* _WORK INSTRUCTION_: Copy the data exactly; pictures stay out of the copy.

= Beginning of Section =

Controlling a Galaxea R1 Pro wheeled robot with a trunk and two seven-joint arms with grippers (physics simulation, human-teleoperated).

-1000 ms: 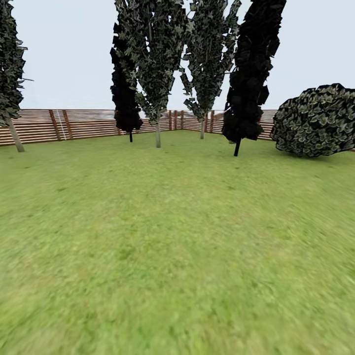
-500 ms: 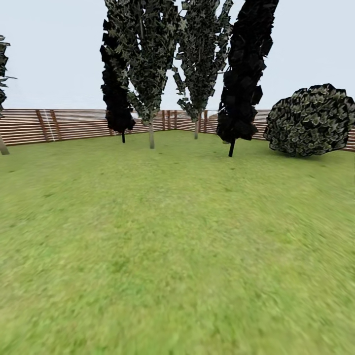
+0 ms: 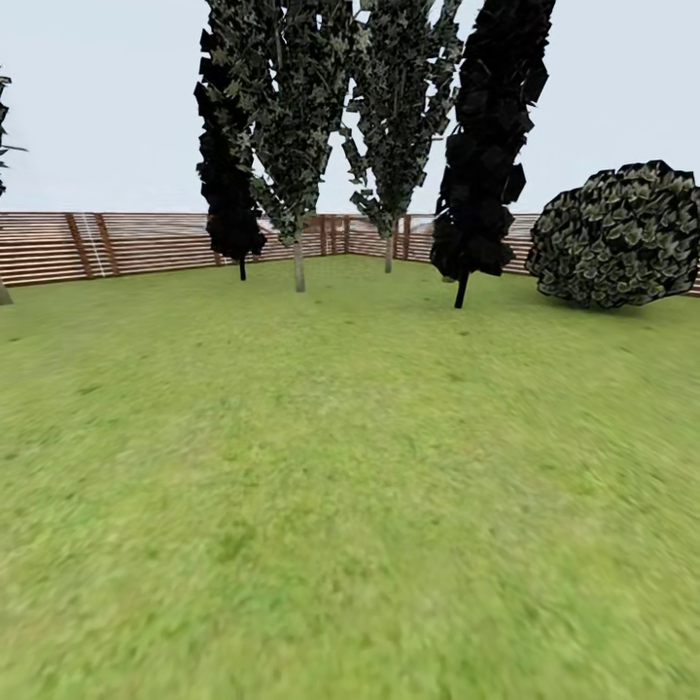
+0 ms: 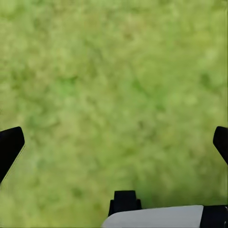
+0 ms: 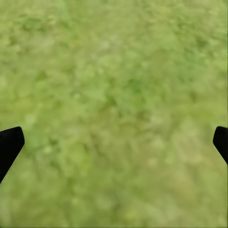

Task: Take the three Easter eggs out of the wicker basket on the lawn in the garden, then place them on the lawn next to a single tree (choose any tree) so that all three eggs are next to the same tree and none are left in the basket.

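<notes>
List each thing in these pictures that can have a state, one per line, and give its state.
left gripper: open, nothing between its fingers, over grass.
right gripper: open, empty, over grass.
lawn: bare grass ahead.
trees: upright, near the fence.
bush: round, resting on the lawn.

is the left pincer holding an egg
No, the left pincer is open, its two dark fingers wide apart with bare grass between them.

Tree tops cut off by top edge. Bush clipped at right edge. Near lawn blurred.
</notes>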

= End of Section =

* _SOLUTION BELOW_:
Controlling a Galaxea R1 Pro wheeled robot with a trunk and two seven-joint arms with grippers (physics simulation, human-teleoperated).

-1000 ms: 
-500 ms: 
+0 ms: 
+0 ms: 
+0 ms: 

Task: Take the three Easter eggs out of the wicker basket on the lawn in the garden, then place them on the lawn next to a single tree (choose any tree) so that all three eggs are next to the same tree and none are left in the basket.

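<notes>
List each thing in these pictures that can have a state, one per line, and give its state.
left gripper: open, nothing between its fingers, over grass.
right gripper: open, empty, over grass.
lawn: bare grass ahead.
trees: upright, near the fence.
bush: round, resting on the lawn.

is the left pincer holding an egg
No, the left pincer is open, its two dark fingers wide apart with bare grass between them.

Tree tops cut off by top edge. Bush clipped at right edge. Near lawn blurred.
</notes>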

This exercise has been completed.